Copy the data exactly as it appears, and do not include any pictures.

'''

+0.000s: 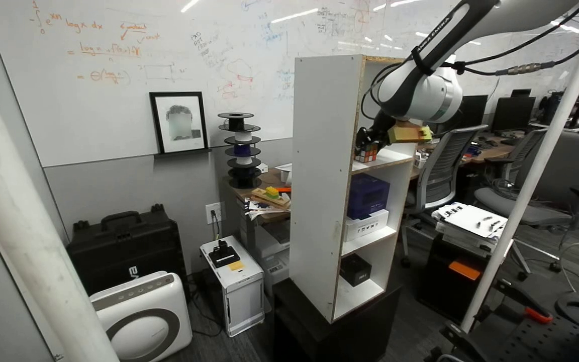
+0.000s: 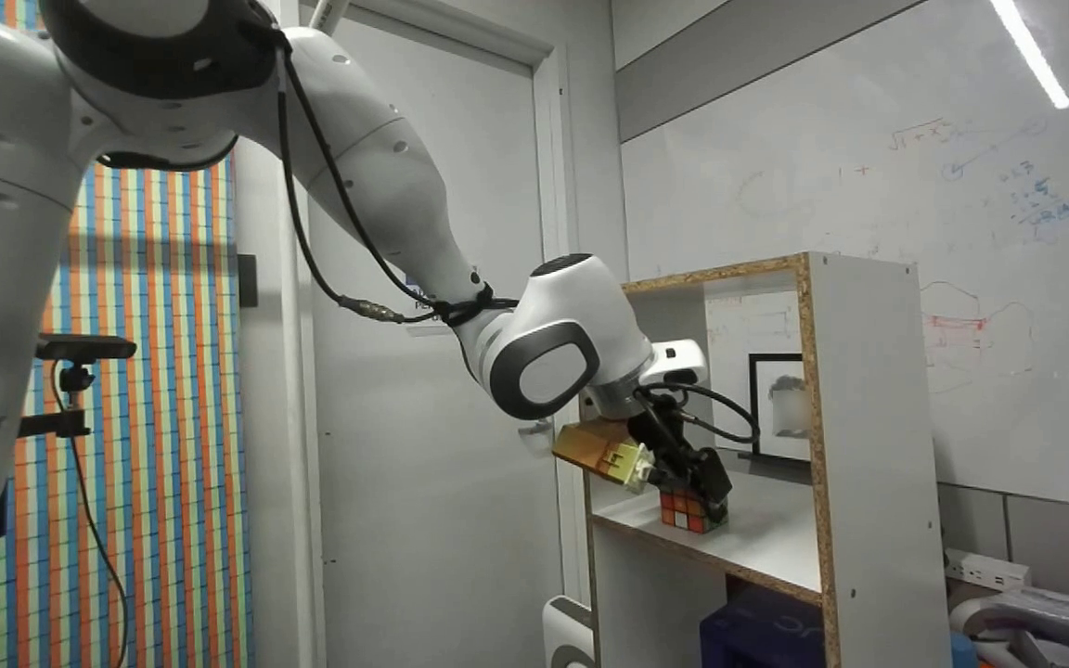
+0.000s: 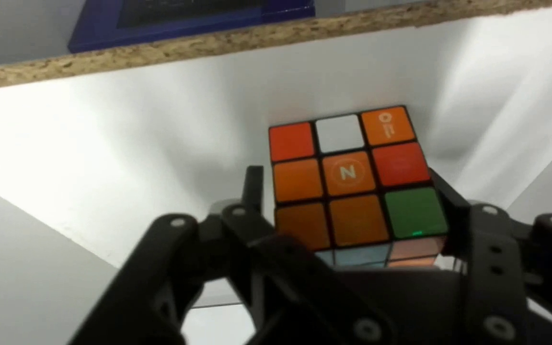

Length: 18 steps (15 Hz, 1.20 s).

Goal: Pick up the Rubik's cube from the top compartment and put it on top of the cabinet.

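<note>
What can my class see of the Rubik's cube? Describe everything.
The Rubik's cube looks like plastic, its square coloured tiles divided by black lines. Its front face is scrambled: five orange tiles, two red, one white, one green; the orange centre bears an N. It sits on the floor of the top compartment, toward the open front. The end effector is open around it: one finger stands clear; the other may touch it.

I saw a white air purifier point(image 1: 143, 322) in front of the black hard case point(image 1: 123, 244) and a framed portrait point(image 1: 179, 122) above that case.
</note>
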Tool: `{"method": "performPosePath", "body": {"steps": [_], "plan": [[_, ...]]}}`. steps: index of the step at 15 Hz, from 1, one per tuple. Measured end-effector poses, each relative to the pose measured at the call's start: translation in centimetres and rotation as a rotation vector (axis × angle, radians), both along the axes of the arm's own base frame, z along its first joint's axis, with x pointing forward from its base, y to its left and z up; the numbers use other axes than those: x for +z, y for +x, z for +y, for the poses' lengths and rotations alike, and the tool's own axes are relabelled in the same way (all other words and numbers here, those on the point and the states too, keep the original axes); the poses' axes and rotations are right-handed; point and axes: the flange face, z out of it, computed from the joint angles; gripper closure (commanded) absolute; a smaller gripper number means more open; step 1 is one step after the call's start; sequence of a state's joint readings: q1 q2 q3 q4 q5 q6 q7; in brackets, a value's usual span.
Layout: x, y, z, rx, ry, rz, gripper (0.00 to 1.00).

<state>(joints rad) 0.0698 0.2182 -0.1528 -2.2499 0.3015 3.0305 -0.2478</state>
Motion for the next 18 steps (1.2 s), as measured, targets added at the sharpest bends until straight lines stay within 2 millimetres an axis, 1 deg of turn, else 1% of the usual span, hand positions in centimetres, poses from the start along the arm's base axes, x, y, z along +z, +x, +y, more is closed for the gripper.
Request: {"method": "performPosePath", "body": {"steps": [1,3,4,5,6,10,12,14,15,16,18], "plan": [[0.0,0.0,0.2,0.001,0.004,-0.001,0.60],[0.3,-0.4,0.2,-0.001,0.007,-0.003,0.61],[0.5,-0.9,0.1,-0.003,0.009,-0.002,0.61],[0.9,-2.0,0.0,-0.006,0.014,0.000,0.61],[1.2,-3.2,-0.1,-0.010,0.019,0.001,0.61],[3.0,-9.6,-1.3,-0.027,0.005,0.008,0.61],[4.2,-12.5,-1.8,-0.041,-0.008,0.017,0.61],[6.2,-14.7,-2.0,-0.065,-0.010,0.026,0.61],[7.7,-15.5,-1.9,-0.074,-0.002,0.022,0.61],[9.3,-16.1,-1.5,-0.083,0.009,0.012,0.61],[13.4,-17.4,-0.7,-0.112,0.043,-0.027,0.61]]}}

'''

• _WRITTEN RESPONSE_
+0.000s: 
+0.000s: 
+0.000s: 

Length: 18 steps (15 Hz, 1.20 s).

Goal: Pick up the Rubik's cube from the top compartment and put it on top of the cabinet.

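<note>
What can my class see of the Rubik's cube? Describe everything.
The Rubik's cube looks like plastic, its square coloured tiles divided by black lines. Its front face is scrambled: five orange tiles, two red, one white, one green; the orange centre bears an N. It sits on the floor of the top compartment, toward the open front. The end effector is open around it: one finger stands clear; the other may touch it.

I saw a white air purifier point(image 1: 143, 322) in front of the black hard case point(image 1: 123, 244) and a framed portrait point(image 1: 179, 122) above that case.
</note>
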Tool: `{"method": "performPosePath", "body": {"steps": [_], "plan": [[_, ...]]}}`. steps: index of the step at 15 Hz, from 1, one per tuple. Measured end-effector poses, each relative to the pose measured at the call's start: translation in centimetres and rotation as a rotation vector (axis × angle, radians), both along the axes of the arm's own base frame, z along its first joint's axis, with x pointing forward from its base, y to its left and z up; the numbers use other axes than those: x for +z, y for +x, z for +y, for the poses' lengths and rotations alike, and the tool's own axes are relabelled in the same way (all other words and numbers here, those on the point and the states too, keep the original axes); the poses' axes and rotations are right-handed; point and axes: the flange face, z out of it, computed from the joint angles; gripper closure (commanded) absolute; a smaller gripper number means more open; step 1 is one step after the call's start; sequence of a state's joint readings: q1 q2 q3 q4 q5 q6 q7; in brackets, a value's usual span.
Layout: x, y, z, rx, ry, rz, gripper (0.00 to 1.00).

<state>(joints rad) 0.0698 0.2182 -0.1528 -2.2499 0.3015 3.0305 -0.2478</state>
Motion for the next 18 steps (1.2 s), as measured, targets added at the sharpest bends until straight lines stay within 2 millimetres an axis, 1 deg of turn, else 1% of the usual span, hand positions in centimetres, poses from the start along the arm's base axes, x, y, z along +z, +x, +y, more is closed for the gripper.
Request: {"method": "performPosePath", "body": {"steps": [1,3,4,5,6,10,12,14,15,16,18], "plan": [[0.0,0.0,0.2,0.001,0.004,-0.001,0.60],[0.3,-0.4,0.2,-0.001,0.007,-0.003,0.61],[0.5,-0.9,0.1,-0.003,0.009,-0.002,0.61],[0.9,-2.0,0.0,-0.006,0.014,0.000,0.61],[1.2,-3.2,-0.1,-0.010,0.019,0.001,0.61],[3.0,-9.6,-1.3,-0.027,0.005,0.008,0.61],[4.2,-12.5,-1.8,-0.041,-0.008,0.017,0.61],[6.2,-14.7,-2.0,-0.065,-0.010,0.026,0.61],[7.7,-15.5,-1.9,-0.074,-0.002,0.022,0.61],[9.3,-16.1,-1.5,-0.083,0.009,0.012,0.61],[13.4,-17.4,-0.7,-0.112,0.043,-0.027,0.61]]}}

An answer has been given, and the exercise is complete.